Write out the entries exactly. None of the pictures should appear in the copy.

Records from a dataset
--
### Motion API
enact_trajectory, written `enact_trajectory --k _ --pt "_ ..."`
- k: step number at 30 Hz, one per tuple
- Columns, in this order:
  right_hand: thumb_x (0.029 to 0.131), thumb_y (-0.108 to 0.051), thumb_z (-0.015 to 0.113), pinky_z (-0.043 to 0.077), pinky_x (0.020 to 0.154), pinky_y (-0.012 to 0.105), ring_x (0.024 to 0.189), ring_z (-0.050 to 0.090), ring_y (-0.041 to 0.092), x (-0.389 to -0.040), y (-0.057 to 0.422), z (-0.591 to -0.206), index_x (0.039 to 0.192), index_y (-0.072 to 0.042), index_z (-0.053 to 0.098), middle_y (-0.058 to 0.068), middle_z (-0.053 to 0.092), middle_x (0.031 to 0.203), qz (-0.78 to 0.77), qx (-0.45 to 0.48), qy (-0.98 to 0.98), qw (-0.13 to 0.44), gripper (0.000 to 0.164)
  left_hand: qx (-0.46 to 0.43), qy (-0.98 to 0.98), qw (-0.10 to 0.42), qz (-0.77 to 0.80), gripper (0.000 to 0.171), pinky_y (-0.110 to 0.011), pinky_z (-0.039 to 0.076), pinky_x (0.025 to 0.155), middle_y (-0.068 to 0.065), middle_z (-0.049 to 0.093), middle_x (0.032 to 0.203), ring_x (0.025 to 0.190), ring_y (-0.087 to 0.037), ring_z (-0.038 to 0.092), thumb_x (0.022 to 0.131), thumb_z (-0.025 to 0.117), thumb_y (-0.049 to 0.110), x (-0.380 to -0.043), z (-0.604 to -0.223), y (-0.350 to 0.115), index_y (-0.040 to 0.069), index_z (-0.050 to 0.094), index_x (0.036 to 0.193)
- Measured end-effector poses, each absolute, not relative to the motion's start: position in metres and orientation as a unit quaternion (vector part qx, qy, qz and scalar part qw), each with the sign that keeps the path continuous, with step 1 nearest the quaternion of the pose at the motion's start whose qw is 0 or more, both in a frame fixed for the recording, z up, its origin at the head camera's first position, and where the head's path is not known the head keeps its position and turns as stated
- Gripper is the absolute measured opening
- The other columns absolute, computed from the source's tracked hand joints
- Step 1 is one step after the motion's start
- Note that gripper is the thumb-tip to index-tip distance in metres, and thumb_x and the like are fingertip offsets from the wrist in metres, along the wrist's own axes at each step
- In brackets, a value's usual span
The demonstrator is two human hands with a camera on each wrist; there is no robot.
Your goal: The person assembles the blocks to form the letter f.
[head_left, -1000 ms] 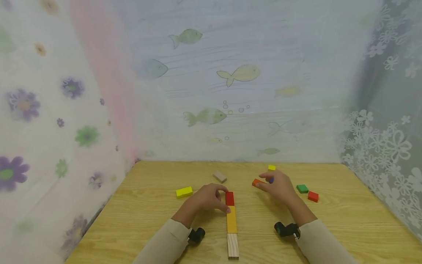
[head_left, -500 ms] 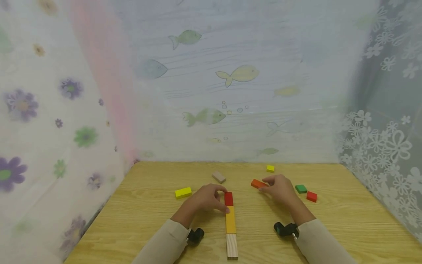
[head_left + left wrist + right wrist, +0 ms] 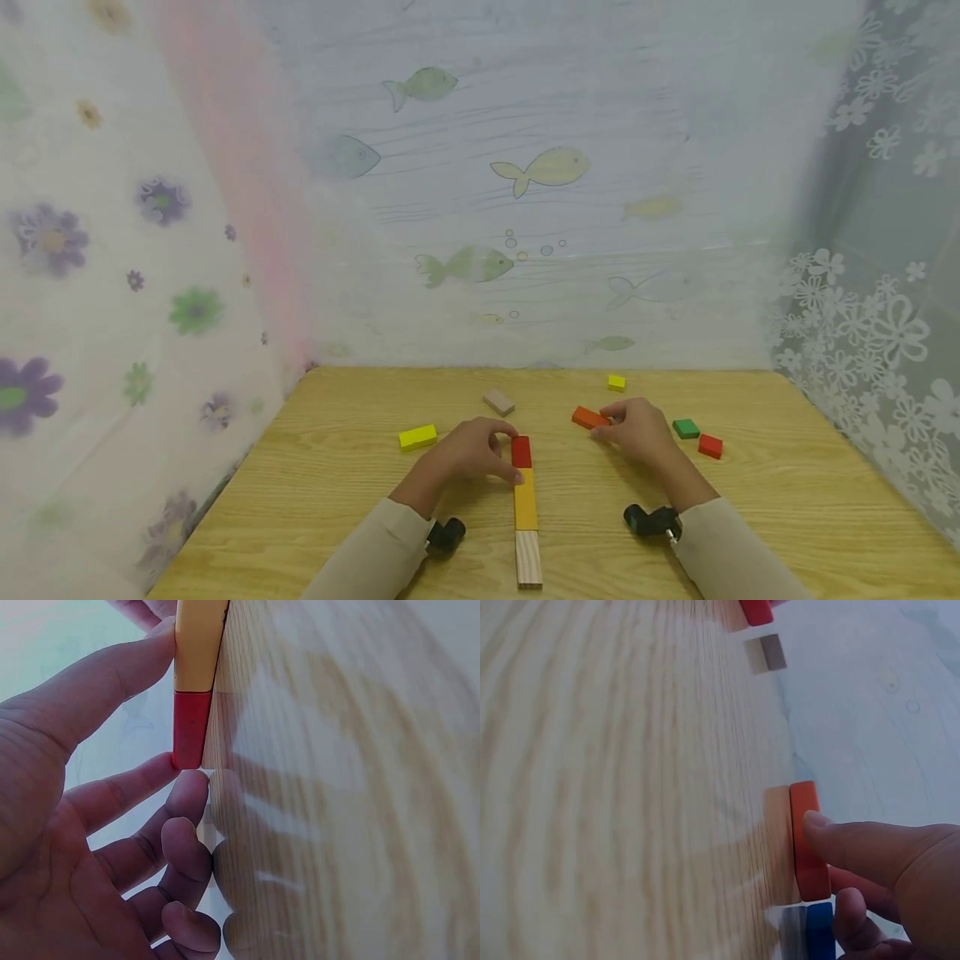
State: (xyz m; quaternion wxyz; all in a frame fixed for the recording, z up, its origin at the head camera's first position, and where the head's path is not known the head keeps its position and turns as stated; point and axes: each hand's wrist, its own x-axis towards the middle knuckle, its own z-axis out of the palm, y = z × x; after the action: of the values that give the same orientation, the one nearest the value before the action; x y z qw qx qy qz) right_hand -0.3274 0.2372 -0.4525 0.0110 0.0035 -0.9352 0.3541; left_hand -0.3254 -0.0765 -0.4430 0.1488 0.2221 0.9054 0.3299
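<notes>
The right hand [image 3: 636, 427] sits slightly farther right than a second ago, its index finger lowered to pinch the orange block [image 3: 588, 417] against the thumb; the blue block [image 3: 821, 931] is now hidden in the head view.

No lettering is showing legibly in any view.
The blocks [image 3: 526, 500], the counter [image 3: 337, 517], the black wrist devices [image 3: 648, 522], the fish-patterned backdrop [image 3: 465, 208] and the flowered side sheet [image 3: 112, 333] are bearing no text, label, brand, number or sign that can be read.
</notes>
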Motion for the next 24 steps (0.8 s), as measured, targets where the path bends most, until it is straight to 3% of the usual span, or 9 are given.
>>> enact_trajectory --k 6,14,24 --pt "0.088 -0.029 0.084 0.054 0.077 0.037 0.095 0.066 0.024 -0.3286 0.2375 -0.4544 0.126 -0.002 0.073 0.012 0.073 0.11 0.361 0.001 -0.932 0.012 0.048 0.218 0.905 0.151 0.333 0.073 -0.031 0.045 0.063 0.002 0.066 0.085 0.07 -0.014 0.054 0.075 0.093 0.039 -0.3251 -0.4441 -0.0766 0.019 0.064 0.138" --pt "0.086 -0.026 0.085 0.056 0.081 0.043 0.094 0.066 0.024 -0.3276 0.2364 -0.4521 0.121 0.0 0.075 0.013 0.074 0.107 0.359 0.006 -0.933 0.022 0.045 0.216 0.902 0.151 0.343 0.07 -0.031 0.046 0.065 0.001 0.065 0.086 0.072 -0.014 0.056 0.075 0.093 0.038 -0.3233 -0.4424 -0.0789 0.02 0.065 0.136" --pt "0.087 -0.027 0.083 0.055 0.091 0.051 0.105 0.068 0.033 -0.3249 0.238 -0.4532 0.118 -0.002 0.076 0.017 0.074 0.113 0.338 0.018 -0.941 0.031 0.041 0.219 0.903 0.155 0.335 0.069 -0.03 0.045 0.065 0.002 0.065 0.085 0.07 -0.013 0.054 0.076 0.092 0.038 -0.3231 -0.4416 -0.0781 0.02 0.065 0.137"
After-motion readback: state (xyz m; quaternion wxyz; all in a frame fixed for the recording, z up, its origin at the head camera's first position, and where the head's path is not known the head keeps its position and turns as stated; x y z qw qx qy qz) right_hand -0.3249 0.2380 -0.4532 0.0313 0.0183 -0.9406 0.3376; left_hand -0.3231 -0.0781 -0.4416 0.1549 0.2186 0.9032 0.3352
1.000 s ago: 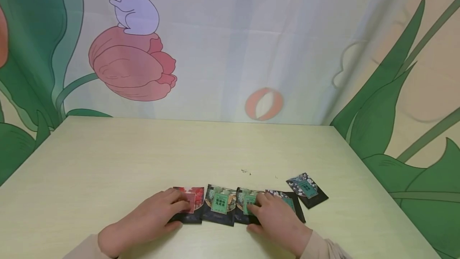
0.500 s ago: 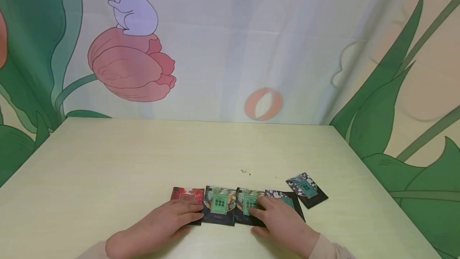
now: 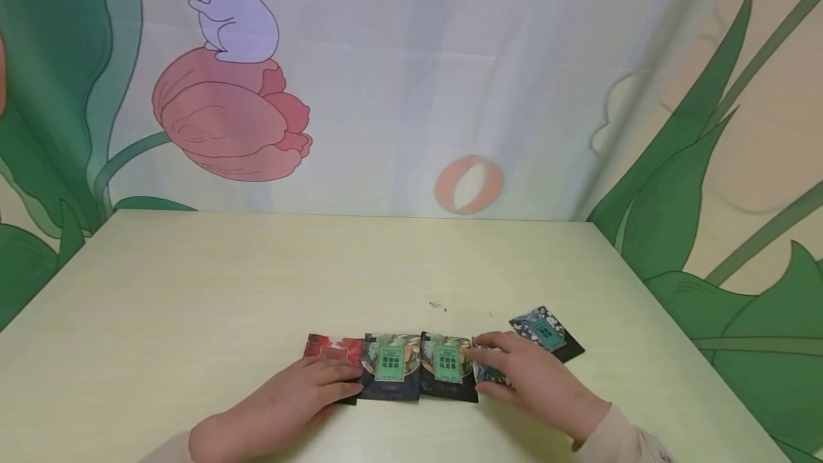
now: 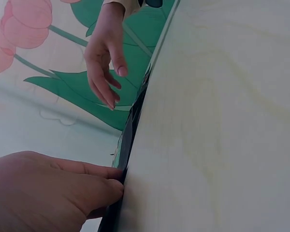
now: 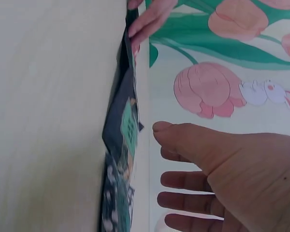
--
== Task output ==
### Motion API
enact_trajectory, written `enact_trajectory --k _ --pt "_ ..."`
- k: step number at 30 Hz, one per tuple
- Columns, in this order:
  right_hand: thumb_x (0.029 to 0.131), thumb_y (-0.108 to 0.051), thumb_z (-0.015 to 0.113), pinky_z (-0.043 to 0.077), pinky_x (0.020 to 0.154), pinky_y (-0.012 to 0.105), ring_x (0.024 to 0.189), ring_z (-0.050 to 0.090), ring_y (-0.041 to 0.092), x (-0.389 to -0.040), y (-0.057 to 0.422), z (-0.591 to -0.206), index_x (0.039 to 0.192), index_y (-0.072 to 0.042), index_z (-0.053 to 0.098), middle_y (-0.058 to 0.068), middle_z (-0.053 to 0.092), middle_x (0.031 to 0.203), qz (-0.78 to 0.77), qx (-0.45 to 0.48), qy (-0.98 to 0.98), qw (-0.13 to 0.44), gripper (0.000 to 0.164)
  left_hand: qx (-0.46 to 0.43), qy (-0.98 to 0.98), qw (-0.10 to 0.42), qz (-0.77 to 0.80), gripper (0.000 to 0.171), pinky_y (-0.110 to 0.011), pinky_z (-0.039 to 0.076), pinky_x (0.025 to 0.155), middle_y (-0.068 to 0.065), middle_z (-0.049 to 0.093), middle_x (0.032 to 0.203), ring_x (0.025 to 0.190), ring_y (-0.087 to 0.037), ring_z (-0.038 to 0.092), thumb_x (0.022 to 0.131), thumb_z (-0.025 to 0.117), thumb_y (-0.049 to 0.110), x (-0.380 to -0.043), z (-0.604 to -0.223), y (-0.350 to 0.115), index_y (-0.040 to 0.069), index_z (-0.050 to 0.094), index_x (0.036 to 0.193)
- Measured end-effector poses, each absolute, not relative to the motion's start: position in metres and orientation as a unit quaternion (vector part qx, qy, qz and scalar part qw), each with the sign that keeps the path continuous, with step 1 nearest the quaternion of the pose at the motion's start whose qw is 0 or more, both in a frame fixed for the recording, z up, its origin at the head camera's first position, and where the head's path is not known the head keeps its position and turns as stated
- Gripper is the absolute measured opening
- The other columns absolute, computed from the source's tracked hand joints
- Step 1 is one step after the motion's start
- Note that gripper is the thumb-tip to index-tip distance in metres, and thumb_x and the like are fingertip offsets from the wrist in metres, along the wrist's own axes at each step
- In brackets, a value's usual span
The demonstrator is two human hands with a camera on each wrist; there is no robot.
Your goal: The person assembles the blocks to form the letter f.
[head_left, -1000 ms] 
[head_left, -500 ms] 
[head_left + left wrist + right wrist, +0 ms] 
State: (xyz m; quaternion wxyz; all in a frame fixed for the recording, z up, its origin at the head camera's first position, and where the head's path is not known the head keeps its position and turns as stated; point and axes: each hand's wrist, its own x-axis towards the middle knuckle, its own z-axis out of the palm, y = z × x; after the action: of the values that give the same orientation, the one nearest the value before the action; x y z qw qx qy qz) right_hand -0.3274 0.2372 -0.4525 0.0110 0.0035 -0.9352 0.3541; left_hand -0.3254 -0.0765 -0.4430 0.1488 0.2221 0.9054 0.3299
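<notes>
The right hand [image 3: 636, 427] sits slightly farther right than a second ago, its index finger lowered to pinch the orange block [image 3: 588, 417] against the thumb; the blue block [image 3: 821, 931] is now hidden in the head view.

No lettering is showing legibly in any view.
The blocks [image 3: 526, 500], the counter [image 3: 337, 517], the black wrist devices [image 3: 648, 522], the fish-patterned backdrop [image 3: 465, 208] and the flowered side sheet [image 3: 112, 333] are bearing no text, label, brand, number or sign that can be read.
</notes>
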Motion for the next 24 steps (0.8 s), as measured, targets where the path bends most, until it is straight to 3% of the usual span, or 9 are given.
>>> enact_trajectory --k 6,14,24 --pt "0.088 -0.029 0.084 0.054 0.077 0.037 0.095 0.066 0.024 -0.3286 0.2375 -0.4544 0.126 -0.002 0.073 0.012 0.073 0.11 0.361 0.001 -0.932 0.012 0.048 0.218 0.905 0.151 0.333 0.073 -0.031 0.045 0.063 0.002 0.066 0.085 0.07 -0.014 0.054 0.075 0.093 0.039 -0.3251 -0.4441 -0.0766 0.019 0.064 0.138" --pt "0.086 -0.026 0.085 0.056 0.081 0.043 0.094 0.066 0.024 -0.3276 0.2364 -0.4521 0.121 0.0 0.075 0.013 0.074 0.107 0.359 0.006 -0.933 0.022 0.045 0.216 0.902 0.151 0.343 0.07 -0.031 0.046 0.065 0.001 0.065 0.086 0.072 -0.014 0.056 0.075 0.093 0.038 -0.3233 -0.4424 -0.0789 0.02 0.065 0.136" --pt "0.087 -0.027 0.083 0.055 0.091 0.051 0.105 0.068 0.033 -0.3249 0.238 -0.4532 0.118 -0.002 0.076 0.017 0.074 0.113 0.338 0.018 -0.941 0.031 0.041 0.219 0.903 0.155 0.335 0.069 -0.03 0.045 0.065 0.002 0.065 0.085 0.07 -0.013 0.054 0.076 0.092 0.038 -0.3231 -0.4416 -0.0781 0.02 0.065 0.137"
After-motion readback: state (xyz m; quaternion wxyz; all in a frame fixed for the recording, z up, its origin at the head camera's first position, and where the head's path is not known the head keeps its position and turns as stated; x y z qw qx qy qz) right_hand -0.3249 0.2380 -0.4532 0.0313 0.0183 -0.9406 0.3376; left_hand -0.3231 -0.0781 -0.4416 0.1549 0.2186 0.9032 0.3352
1.000 s ago: 
0.500 s ago: 
now: 
now: 
now: 

That concludes the answer to the exercise.